→ **Records**
====

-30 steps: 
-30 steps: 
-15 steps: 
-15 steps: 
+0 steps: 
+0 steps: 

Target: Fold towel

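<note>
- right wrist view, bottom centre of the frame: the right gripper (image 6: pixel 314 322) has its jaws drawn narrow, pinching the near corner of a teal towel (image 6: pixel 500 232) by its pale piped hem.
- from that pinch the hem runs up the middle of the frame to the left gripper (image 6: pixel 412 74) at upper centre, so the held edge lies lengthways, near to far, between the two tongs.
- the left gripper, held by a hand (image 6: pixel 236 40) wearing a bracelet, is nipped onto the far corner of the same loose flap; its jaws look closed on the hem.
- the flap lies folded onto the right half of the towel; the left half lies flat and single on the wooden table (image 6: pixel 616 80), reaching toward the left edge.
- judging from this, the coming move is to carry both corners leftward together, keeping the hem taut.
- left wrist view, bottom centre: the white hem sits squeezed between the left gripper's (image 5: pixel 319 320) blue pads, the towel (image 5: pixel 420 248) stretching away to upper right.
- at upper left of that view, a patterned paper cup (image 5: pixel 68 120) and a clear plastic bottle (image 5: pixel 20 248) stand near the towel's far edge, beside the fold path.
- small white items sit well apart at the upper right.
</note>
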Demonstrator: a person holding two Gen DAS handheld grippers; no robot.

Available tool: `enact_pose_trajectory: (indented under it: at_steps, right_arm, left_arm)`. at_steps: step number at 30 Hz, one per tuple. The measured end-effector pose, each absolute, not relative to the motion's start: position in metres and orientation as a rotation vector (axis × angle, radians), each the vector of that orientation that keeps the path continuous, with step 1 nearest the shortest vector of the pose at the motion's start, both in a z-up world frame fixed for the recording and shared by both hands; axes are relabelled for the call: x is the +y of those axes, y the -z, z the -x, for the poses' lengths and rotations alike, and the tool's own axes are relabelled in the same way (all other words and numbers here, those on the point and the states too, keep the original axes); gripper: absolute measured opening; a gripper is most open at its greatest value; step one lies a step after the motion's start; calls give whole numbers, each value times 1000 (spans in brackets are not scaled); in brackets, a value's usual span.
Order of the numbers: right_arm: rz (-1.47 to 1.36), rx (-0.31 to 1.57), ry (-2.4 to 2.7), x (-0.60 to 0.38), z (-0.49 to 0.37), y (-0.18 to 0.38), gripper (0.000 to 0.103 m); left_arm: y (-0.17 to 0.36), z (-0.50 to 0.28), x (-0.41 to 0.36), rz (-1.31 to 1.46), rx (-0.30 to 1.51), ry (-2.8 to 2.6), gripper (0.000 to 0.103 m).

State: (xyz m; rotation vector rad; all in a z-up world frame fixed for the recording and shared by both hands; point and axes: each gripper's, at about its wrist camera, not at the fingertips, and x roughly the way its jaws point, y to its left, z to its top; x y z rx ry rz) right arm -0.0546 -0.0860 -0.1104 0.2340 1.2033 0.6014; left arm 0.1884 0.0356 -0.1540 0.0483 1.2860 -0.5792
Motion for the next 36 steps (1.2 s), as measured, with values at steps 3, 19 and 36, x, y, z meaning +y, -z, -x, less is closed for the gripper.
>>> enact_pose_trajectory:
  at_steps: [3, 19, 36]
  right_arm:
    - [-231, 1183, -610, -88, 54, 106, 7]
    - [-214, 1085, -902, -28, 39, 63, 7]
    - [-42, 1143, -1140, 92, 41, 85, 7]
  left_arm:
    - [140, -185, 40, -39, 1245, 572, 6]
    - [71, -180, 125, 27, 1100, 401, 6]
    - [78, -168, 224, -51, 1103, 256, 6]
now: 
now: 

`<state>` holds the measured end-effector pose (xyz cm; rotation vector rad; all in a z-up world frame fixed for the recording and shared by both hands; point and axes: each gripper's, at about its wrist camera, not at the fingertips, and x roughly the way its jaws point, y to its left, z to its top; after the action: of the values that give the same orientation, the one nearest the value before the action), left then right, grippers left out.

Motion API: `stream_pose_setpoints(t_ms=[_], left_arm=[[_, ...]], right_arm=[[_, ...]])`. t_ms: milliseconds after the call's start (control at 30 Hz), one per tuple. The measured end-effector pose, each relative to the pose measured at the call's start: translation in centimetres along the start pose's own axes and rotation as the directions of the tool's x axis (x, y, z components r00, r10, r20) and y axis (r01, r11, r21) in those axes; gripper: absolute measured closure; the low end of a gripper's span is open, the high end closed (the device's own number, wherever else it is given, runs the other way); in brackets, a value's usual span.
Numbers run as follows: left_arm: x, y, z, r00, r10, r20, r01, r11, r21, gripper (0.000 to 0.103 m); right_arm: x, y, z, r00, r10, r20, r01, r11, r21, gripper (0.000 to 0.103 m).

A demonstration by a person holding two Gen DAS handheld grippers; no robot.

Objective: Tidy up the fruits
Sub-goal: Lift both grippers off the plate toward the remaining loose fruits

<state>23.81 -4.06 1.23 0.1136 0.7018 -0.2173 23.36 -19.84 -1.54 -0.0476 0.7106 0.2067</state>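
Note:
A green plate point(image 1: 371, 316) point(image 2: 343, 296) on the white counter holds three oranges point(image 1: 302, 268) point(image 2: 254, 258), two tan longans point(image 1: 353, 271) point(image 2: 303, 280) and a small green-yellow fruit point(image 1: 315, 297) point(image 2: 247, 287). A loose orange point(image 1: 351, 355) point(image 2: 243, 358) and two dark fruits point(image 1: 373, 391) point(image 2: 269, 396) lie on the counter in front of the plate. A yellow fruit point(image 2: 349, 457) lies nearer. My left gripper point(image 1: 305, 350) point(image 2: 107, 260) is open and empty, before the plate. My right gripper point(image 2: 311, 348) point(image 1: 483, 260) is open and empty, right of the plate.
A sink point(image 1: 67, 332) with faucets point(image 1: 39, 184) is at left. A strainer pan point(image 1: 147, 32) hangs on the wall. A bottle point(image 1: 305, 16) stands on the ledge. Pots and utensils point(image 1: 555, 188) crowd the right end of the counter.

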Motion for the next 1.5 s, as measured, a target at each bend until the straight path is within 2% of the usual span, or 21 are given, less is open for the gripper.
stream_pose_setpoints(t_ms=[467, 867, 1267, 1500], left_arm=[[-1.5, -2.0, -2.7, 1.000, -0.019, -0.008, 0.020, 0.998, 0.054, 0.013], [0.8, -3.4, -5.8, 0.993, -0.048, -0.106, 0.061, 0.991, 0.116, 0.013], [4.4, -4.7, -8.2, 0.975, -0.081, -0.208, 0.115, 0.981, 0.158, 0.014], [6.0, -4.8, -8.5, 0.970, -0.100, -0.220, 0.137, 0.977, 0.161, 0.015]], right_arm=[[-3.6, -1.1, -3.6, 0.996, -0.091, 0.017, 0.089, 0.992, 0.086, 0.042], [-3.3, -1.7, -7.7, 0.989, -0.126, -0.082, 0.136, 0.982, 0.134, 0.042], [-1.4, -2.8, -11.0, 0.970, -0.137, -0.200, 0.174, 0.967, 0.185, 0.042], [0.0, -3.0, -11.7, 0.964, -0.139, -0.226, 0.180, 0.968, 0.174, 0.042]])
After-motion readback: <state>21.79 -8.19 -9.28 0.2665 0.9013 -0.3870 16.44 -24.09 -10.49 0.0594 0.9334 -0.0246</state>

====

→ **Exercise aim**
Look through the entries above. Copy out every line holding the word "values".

→ **Your solution**
Motion for the next 36 steps (1.2 s), as measured, with values at steps 3, 19 and 36, x, y, z meaning +y, -z, -x, less is closed for the gripper.
`<state>` holds the measured end-effector pose (xyz cm; rotation vector rad; all in a z-up world frame fixed for the recording and shared by both hands; point and axes: each gripper's, at about its wrist camera, not at the fingertips, and x roughly the way its jaws point, y to its left, z to its top; after the action: of the values that give the same orientation, the one nearest the value before the action), left then right, grippers left out.

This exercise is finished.